For a junior high school dropout, there did not seem to be much opportunity other than low-paying work or outright thievery, either menial jobs or midnight fistfights. Like his aunts working the farm in Marshall decades earlier, Foreman was impressive to look at—well over six feet tall, his shoe size running neck and neck with his age—but that did not change his bleak circumstances.
Unlike Lester Hayes, Foreman did not stay in school long enough to have a chance to excel in team sports. Despite his recent fascination with a boxer in jail, none of the punches that Foreman threw on Lyons Ave. were gloved. The fact that he might take someone’s wallet after knocking him out did not exactly qualify him as a prizefighter when he gathered with Sonny and coworkers from Walds one night to hear some boxing on the radio.
There was not a lot of sympathy for underdogs in the Bloody Fifth because they usually didn’t last long. So when an Olympic light heavyweight challenged a true heavyweight, the “baddest” champion in a long time, the gang from Walds was probably not pulling very hard for Cassius Clay. Their coworker, on the other hand, shared a nickname with the reigning champ, Sonny Liston.
And since Clay’s political views had not yet become public information, no extraneous considerations distracted from the pure physicality of the contest. This was going to be a fight, though not likely a good one, but they would be listening to it anyway.
For weeks the “Louisville Lip” had been poking the Bear—almost literally—while beating the drum for media attention on him and the upcoming bout. Sportswriters obliged, but the dominant narrative was one of Clay’s demise. If Foreman and his friends had looked through the local papers beforehand, they would have seen that the Houston Post had Liston a 7–1 favorite and predicted a third-round knockout.
The only question that remained for them was, as one headline put it, “Will Clay Still Talk On His Way Down?” In the end, it lasted more than twice as long as the Post’s prediction and resulted in a new heavyweight champion, soon to be renamed Muhammad Ali.
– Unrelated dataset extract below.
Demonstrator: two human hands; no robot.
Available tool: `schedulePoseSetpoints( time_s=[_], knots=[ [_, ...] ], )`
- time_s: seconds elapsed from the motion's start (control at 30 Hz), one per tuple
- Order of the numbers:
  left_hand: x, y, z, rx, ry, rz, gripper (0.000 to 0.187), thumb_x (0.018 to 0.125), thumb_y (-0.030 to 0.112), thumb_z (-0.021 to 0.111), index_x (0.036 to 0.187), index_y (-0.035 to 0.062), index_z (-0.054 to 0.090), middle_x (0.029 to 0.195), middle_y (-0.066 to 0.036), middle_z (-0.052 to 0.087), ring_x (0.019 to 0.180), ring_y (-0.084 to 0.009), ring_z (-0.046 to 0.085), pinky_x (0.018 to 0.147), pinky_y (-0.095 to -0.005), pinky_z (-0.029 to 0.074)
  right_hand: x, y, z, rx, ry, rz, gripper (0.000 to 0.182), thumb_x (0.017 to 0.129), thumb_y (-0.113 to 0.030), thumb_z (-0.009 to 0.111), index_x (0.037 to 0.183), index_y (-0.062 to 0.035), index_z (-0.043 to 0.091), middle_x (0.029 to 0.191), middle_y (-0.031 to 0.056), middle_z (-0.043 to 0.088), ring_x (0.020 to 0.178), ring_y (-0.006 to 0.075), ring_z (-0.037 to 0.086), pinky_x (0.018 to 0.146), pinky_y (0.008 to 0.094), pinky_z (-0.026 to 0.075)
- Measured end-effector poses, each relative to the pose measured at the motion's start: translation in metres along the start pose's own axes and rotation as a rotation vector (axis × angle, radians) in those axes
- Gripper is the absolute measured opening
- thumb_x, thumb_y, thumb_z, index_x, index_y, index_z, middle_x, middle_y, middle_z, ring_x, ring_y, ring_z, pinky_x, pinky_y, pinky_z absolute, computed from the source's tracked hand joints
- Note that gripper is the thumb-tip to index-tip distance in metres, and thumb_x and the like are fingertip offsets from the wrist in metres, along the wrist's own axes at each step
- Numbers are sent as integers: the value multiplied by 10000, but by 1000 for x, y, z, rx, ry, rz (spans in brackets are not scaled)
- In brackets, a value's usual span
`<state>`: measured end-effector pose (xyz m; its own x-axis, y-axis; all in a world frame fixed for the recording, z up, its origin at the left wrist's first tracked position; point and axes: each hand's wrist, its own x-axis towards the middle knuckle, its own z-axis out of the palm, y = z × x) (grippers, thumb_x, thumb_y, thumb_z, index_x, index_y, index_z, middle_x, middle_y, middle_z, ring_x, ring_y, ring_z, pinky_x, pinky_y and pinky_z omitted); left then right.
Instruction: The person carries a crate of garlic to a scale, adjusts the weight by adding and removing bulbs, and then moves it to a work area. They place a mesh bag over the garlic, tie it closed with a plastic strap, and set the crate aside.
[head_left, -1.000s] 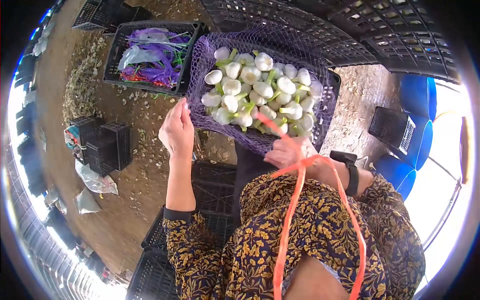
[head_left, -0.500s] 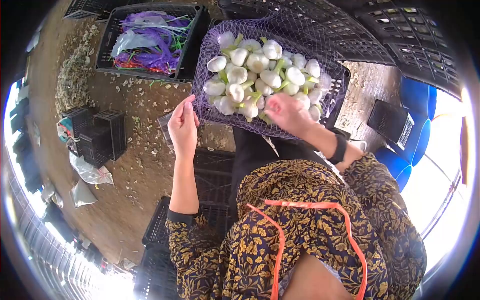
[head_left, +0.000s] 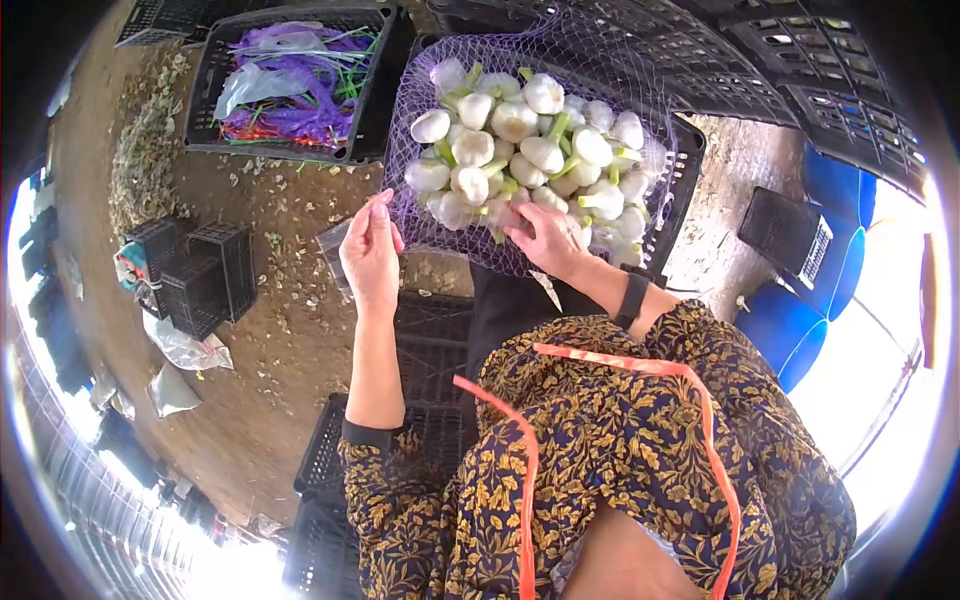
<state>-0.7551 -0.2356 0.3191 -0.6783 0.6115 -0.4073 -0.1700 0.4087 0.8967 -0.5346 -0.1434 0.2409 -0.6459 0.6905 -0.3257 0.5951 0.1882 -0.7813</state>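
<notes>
A purple mesh sack (head_left: 440,225) filled with white garlic bulbs (head_left: 530,150) is seen lying in a black plastic crate (head_left: 682,190), its mouth spread wide toward the viewer and its long axis running from the near edge of the crate to the far edge. The green stalks of the bulbs are pointed in mixed directions. A second black crate (head_left: 375,95), holding purple netting and green strips (head_left: 300,85), is set just beside the sack at the far left, on the dirt floor (head_left: 270,330) strewn with husks.

The left forearm is held nearly straight out from the body, and the left hand (head_left: 370,250) is raised at the sack's near-left edge, thumb and fingers pinched on the mesh rim. The right arm is bent inward from the right, a black wristband (head_left: 632,297) worn at the wrist. The right hand (head_left: 548,240) is laid palm down at the sack's near edge, fingers spread and pressed on the mesh and bulbs; whether anything is gripped beneath cannot be told. An orange strap (head_left: 600,365) is draped over the patterned garment (head_left: 620,470).
</notes>
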Motion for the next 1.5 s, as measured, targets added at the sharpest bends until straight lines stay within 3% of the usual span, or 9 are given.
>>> schedulePoseSetpoints(
  time_s=[0.57,0.67,0.73,0.87,1.03,1.27,1.4,1.43,1.5],
  knots=[
    [-4,19,13,80,-30,18,248,968,183,484,1113,44,629,602,54,451,538,-26,402,507,-181,328,-2,6,11,-239,-120,-122,436,847,-161,536,1267,-210,429,802,144,629,726,348,614,613,447,476],
    [4,27,10,288,7,113,239,963,156,484,1109,40,635,672,27,501,590,-35,430,539,-187,364,-15,-10,-16,-185,-175,-68,435,843,-154,537,1269,-176,451,828,144,628,725,333,613,610,435,471],
    [9,16,0,624,159,597,226,935,146,519,1095,51,648,810,-39,577,730,-109,543,636,-245,441,-36,-31,-54,-143,-161,-106,450,817,-129,546,1263,-126,487,853,127,629,703,304,616,607,423,473],
    [13,14,0,96,175,186,222,935,154,520,1071,52,663,1028,-70,562,892,-140,540,776,-272,458,-67,-61,-136,-146,-229,-157,297,734,-165,614,1019,-93,662,773,89,604,629,268,598,630,347,510],
    [30,27,0,440,289,426,255,952,187,503,1088,24,643,1198,-73,530,1027,-150,527,892,-285,437,-24,-67,-172,-348,374,-397,414,676,-129,707,1078,-69,631,1156,135,546,1018,282,554,773,373,497],
    [25,47,29,-34,-118,253,206,955,126,478,988,-19,620,995,-98,649,969,-160,591,914,-288,431,83,-123,-97,-440,225,-583,761,726,-200,701,1397,-184,343,1426,186,274,1325,348,275,1069,555,252],
    [1,49,30,164,-255,237,192,961,99,464,948,-9,622,969,-63,648,924,-116,578,844,-251,436,132,-121,-66,-765,56,-703,502,804,-189,593,1292,-200,478,1232,154,530,1271,308,395,1077,570,219],
    [2,49,21,221,-262,172,225,967,129,455,1015,-23,615,989,-94,653,956,-148,589,890,-286,439,140,-120,-69,-834,-324,-537,224,798,-203,595,1016,-155,618,898,71,665,981,288,613,930,508,423],
    [8,44,8,66,-182,167,227,968,124,451,1016,-26,614,1008,-105,653,970,-162,595,899,-284,439,126,-111,-83,-688,-251,-412,79,814,-193,582,796,-121,611,699,31,645,689,254,647,655,397,515]
  ],
)
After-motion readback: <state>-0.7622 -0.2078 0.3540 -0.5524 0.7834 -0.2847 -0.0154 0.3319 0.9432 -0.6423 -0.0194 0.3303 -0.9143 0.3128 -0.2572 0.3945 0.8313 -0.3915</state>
Foreman later did not recall a clear rooting interest in the room as they listened to the blow-by-blow from Les Keiter on ABC radio, but he said, “The look on my brother’s face when Sonny Liston lost” spoke volumes.Black community activists worried that large-scale government programs would take control of already scarce resources.
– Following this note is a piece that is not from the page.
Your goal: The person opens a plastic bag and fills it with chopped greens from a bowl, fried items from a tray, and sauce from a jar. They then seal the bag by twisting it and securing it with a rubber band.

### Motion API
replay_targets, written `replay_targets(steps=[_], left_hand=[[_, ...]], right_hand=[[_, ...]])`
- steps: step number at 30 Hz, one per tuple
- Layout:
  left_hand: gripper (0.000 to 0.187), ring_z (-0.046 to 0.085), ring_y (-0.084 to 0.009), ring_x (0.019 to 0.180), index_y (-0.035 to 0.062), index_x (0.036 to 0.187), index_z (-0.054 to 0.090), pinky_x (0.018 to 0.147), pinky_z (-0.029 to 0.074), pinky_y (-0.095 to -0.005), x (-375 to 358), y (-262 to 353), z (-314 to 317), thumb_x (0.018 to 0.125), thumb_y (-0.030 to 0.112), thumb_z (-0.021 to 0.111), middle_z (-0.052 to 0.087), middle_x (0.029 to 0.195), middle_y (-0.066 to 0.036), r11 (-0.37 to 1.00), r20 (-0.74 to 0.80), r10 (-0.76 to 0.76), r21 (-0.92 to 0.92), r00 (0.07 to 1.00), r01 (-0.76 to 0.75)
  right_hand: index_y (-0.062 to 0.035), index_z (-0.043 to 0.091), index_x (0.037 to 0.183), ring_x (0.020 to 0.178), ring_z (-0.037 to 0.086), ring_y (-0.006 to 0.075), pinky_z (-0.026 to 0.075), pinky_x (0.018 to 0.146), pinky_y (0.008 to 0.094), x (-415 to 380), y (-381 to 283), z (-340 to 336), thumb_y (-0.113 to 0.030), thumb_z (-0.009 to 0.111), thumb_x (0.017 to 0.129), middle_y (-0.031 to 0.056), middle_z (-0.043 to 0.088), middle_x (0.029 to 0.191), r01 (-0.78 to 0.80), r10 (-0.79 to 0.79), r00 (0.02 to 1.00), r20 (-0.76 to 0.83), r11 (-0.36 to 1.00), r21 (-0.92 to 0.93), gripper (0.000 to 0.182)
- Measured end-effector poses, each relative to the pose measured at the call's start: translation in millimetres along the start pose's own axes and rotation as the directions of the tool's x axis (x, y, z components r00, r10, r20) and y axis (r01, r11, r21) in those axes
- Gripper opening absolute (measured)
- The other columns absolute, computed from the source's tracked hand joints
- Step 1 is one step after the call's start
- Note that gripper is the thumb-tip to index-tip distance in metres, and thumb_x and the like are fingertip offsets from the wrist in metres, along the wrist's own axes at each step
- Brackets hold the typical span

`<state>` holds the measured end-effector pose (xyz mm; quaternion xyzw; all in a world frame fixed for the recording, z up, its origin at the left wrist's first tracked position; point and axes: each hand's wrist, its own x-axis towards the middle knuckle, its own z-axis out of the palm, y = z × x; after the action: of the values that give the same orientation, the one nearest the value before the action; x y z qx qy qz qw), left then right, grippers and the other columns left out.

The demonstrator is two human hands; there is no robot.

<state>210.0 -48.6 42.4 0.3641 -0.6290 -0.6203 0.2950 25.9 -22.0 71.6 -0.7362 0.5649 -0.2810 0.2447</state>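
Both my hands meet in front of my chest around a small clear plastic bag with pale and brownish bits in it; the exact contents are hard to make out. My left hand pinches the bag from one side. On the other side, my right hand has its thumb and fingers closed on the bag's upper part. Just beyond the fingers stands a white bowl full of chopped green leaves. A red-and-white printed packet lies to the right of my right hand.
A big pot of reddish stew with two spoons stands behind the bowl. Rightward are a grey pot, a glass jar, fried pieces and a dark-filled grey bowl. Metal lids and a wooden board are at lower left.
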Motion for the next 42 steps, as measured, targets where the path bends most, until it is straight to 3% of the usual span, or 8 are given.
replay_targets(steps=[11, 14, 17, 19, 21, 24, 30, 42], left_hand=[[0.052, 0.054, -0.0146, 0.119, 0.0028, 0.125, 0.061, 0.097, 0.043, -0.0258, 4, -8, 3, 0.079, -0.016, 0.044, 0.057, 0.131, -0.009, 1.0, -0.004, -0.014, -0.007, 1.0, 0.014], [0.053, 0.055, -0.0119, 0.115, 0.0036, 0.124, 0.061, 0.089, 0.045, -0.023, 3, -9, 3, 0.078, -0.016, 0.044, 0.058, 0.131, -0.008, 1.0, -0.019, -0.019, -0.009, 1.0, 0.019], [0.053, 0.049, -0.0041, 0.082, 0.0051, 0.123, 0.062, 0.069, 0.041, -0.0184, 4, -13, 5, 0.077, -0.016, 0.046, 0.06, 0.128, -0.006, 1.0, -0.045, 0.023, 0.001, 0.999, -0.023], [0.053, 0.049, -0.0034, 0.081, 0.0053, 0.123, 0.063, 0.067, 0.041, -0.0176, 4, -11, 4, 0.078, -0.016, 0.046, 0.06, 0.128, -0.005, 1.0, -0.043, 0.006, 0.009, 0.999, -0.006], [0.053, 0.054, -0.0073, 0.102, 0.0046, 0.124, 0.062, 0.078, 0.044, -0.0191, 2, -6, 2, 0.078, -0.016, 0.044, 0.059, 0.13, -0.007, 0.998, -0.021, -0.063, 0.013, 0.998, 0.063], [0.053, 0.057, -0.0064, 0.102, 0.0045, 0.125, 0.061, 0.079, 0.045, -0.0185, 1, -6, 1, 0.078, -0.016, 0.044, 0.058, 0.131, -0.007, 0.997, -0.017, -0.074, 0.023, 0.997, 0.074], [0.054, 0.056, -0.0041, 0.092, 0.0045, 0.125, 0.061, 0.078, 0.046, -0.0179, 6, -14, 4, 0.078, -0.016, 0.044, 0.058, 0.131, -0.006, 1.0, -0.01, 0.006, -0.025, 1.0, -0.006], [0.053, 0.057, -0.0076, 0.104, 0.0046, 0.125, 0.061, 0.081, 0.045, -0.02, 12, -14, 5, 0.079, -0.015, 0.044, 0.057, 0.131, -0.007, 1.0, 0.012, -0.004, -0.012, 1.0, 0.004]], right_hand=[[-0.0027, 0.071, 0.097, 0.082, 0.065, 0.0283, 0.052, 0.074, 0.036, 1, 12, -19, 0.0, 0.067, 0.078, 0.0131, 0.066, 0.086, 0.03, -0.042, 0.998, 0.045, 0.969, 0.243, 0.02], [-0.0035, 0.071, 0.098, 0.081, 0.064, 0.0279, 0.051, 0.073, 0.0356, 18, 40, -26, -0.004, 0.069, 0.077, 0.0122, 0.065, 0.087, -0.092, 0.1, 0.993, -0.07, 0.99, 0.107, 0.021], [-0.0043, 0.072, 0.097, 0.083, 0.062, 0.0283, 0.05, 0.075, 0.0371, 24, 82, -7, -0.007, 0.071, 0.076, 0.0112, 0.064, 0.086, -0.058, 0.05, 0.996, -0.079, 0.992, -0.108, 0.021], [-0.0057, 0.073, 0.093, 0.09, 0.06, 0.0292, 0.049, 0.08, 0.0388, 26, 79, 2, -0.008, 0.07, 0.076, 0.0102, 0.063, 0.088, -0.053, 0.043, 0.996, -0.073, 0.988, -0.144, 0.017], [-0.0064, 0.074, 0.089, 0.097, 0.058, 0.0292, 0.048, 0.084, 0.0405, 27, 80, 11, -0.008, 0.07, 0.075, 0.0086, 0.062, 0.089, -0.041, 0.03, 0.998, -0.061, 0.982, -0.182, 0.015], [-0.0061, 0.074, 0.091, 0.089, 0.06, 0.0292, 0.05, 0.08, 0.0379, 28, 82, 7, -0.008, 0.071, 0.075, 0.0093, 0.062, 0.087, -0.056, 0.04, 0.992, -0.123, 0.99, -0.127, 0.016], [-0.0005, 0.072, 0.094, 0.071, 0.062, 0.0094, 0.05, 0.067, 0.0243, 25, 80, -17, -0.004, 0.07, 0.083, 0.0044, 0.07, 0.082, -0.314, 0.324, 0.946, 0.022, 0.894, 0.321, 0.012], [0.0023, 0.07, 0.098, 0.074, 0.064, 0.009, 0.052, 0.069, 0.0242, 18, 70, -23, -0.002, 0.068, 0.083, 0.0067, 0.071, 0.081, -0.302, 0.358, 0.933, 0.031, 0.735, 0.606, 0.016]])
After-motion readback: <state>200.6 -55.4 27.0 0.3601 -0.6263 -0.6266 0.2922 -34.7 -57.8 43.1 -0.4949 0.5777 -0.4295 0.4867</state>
A seismic shift occurred in the boxing world, shaking it out of a second “Dark Age” for heavyweight fighters, burying the International Boxing Club era in rubble, and laying a foundation for national interest, global appeal, and million-dollar purses.
Foreman cashed in, too—he got hired by Wald to move furniture with his brother, earning a little more than a dollar an hour. He was on his way—not yet out of Houston’s Fifth Ward, but at least to his own place in it, and maybe into his own car. For now, he still lived in his mom’s house. And he still had a nightlife. He continued drinking, fighting, and stealing. When a late night caused him to sleep through a shift at Walds, he was fired immediately.
There were few second chances in the Bloody Fifth. Losing that job only deepened his dangerous cycle of stealing money to buy cheap liquor to conjure up the courage to steal again. One night he stumbled in drunk and passed out on top of his bed. He woke up the next day with nothing on him except his underwear and a pamphlet titled I Am an Alcoholic.
Foreman hit rock bottom at the right time. He became a statistic just at the moment when such statistics mattered to policy makers. He factored into the 75 percent of black, Latino, and Chicano Texans who lived in urban centers like Houston, and he fell into the majority of that population living below the poverty line.
Already out of school, Foreman was part of another majority: 70 percent of African Americans in Texas did not complete high school, and more than 90 percent would never attend college. The postwar boom left a fallout of poverty as more people lived closer together with fewer resources and even less hope for the future. But this demographic shift coincided with an ideological change that had deep roots in Texas.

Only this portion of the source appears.